Thread overview | |||||||||
---|---|---|---|---|---|---|---|---|---|
|
October 21, 2011 Chars sorting and copies | ||||
---|---|---|---|---|
| ||||
I have many strings and I want to use as associative array kay a sorted concat of two strings (it's a signature of the two strings): import std.algorithm; void main() { string a = "red"; string b = "green"; int[string] aa; //aa[(a ~ b).sort] = 1; //aa[(a ~ b).sort.idup] = 1; aa[(a.dup ~ b.dup).sort.idup] = 1; } I think the first way used to work, the second way was recently forbidden (and you can't use char[] as associative array key). The third way now works, but array.sort will go away. So do you know what's a copy-minimizing (and possibly short) way to perform this, in future? Bye and thank you, bearophile |
October 21, 2011 Re: Chars sorting and copies | ||||
---|---|---|---|---|
| ||||
Posted in reply to bearophile | On Thursday, October 20, 2011 21:49:27 bearophile wrote:
> I have many strings and I want to use as associative array kay a sorted concat of two strings (it's a signature of the two strings):
>
>
> import std.algorithm;
> void main() {
> string a = "red";
> string b = "green";
> int[string] aa;
> //aa[(a ~ b).sort] = 1;
> //aa[(a ~ b).sort.idup] = 1;
> aa[(a.dup ~ b.dup).sort.idup] = 1;
> }
>
> I think the first way used to work, the second way was recently forbidden (and you can't use char[] as associative array key). The third way now works, but array.sort will go away.
>
> So do you know what's a copy-minimizing (and possibly short) way to perform
> this, in future?
The elements in a string are immutable. I don't see how the first twe sorts _ever_ worked, unless it was a bug. The reality of the matter is that if you want to sort an array, its elements must be mutable, but if you want to use it as a key in an AA, its elements must be immutable. So, you're either going to have to copy them or cast to immutable.
Also, you're going to have to use std.algorithm.sort eventually, and isn't going to work on chars or wchars (and what you're doing now is buggy unless you're restricting yourself to ASCII). So, you're either going to have to do one of
1. Use dchar[] to sort and then convert it to dstring for the key (either by casting or copying).
2. Use dchar[] to sort and then convert it to a string for the key (which results in a copy).
3. If you're using ASCII only, you could use char[], cast it to ubyte[] to sort it, and then cast it to string to use as the key (or idup it).
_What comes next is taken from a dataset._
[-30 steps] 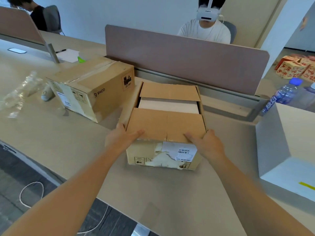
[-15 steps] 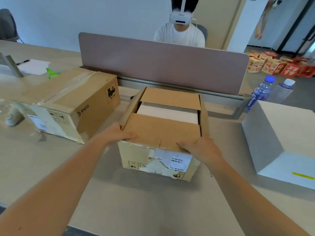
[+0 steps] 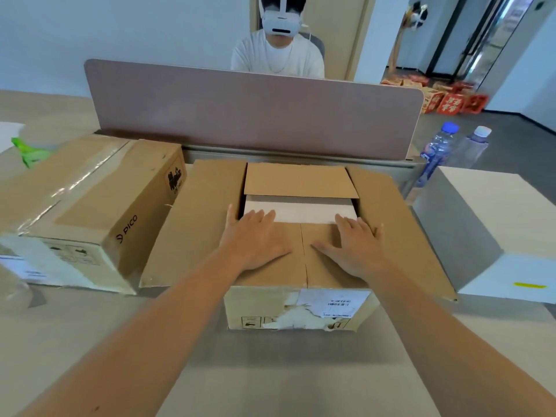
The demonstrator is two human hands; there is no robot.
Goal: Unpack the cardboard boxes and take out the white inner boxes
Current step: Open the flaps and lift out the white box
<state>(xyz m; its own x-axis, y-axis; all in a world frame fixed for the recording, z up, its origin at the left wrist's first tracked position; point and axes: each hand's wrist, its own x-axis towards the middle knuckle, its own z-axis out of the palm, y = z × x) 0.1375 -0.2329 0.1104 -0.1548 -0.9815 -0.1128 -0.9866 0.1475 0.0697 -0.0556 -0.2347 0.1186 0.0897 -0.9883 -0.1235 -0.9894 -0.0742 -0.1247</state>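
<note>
The open cardboard box [image 3: 296, 308] sits on the desk [image 3: 285, 374], side flaps spread, the white inner box [image 3: 298, 212] showing between its two end flaps. Both the left hand [image 3: 255, 239] and right hand [image 3: 352, 243] lie flat, fingers straight, grasping nothing, on the near flap [image 3: 302, 257]. Next, that flap likely needs folding back toward the person to free the inner box.

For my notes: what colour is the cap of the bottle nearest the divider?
Blue cap, seen in the head view.
</note>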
But sorting and and immutability are obviously at odds with one another, requiring either a copy or a cast, and sorting really isn't going to work with char[] or wchar[], unless you restrict yourself to values that fit in a UTF-8 or UTF-16 code unit.
- Jonathan M Davis
|
October 21, 2011 Re: Chars sorting and copies | ||||
---|---|---|---|---|
| ||||
Posted in reply to Jonathan M Davis | Jonathan M Davis: > The elements in a string are immutable. I don't see how the first twe sorts _ever_ worked, unless it was a bug. Sorry, I meant that it used to work in D1: http://codepad.org/HYdNktNd Later I'll try some of your solutions. Bye, bearophile |
October 21, 2011 Re: Chars sorting and copies | ||||
---|---|---|---|---|
| ||||
Posted in reply to bearophile | On Thu, 20 Oct 2011 21:49:27 -0400, bearophile <bearophileHUGS@lycos.com> wrote:
> I have many strings and I want to use as associative array kay a sorted concat of two strings (it's a signature of the two strings):
>
>
> import std.algorithm;
> void main() {
> string a = "red";
> string b = "green";
> int[string] aa;
> //aa[(a ~ b).sort] = 1;
> //aa[(a ~ b).sort.idup] = 1;
> aa[(a.dup ~ b.dup).sort.idup] = 1;
> }
>
> I think the first way used to work, the second way was recently forbidden (and you can't use char[] as associative array key). The third way now works, but array.sort will go away.
>
> So do you know what's a copy-minimizing (and possibly short) way to perform this, in future?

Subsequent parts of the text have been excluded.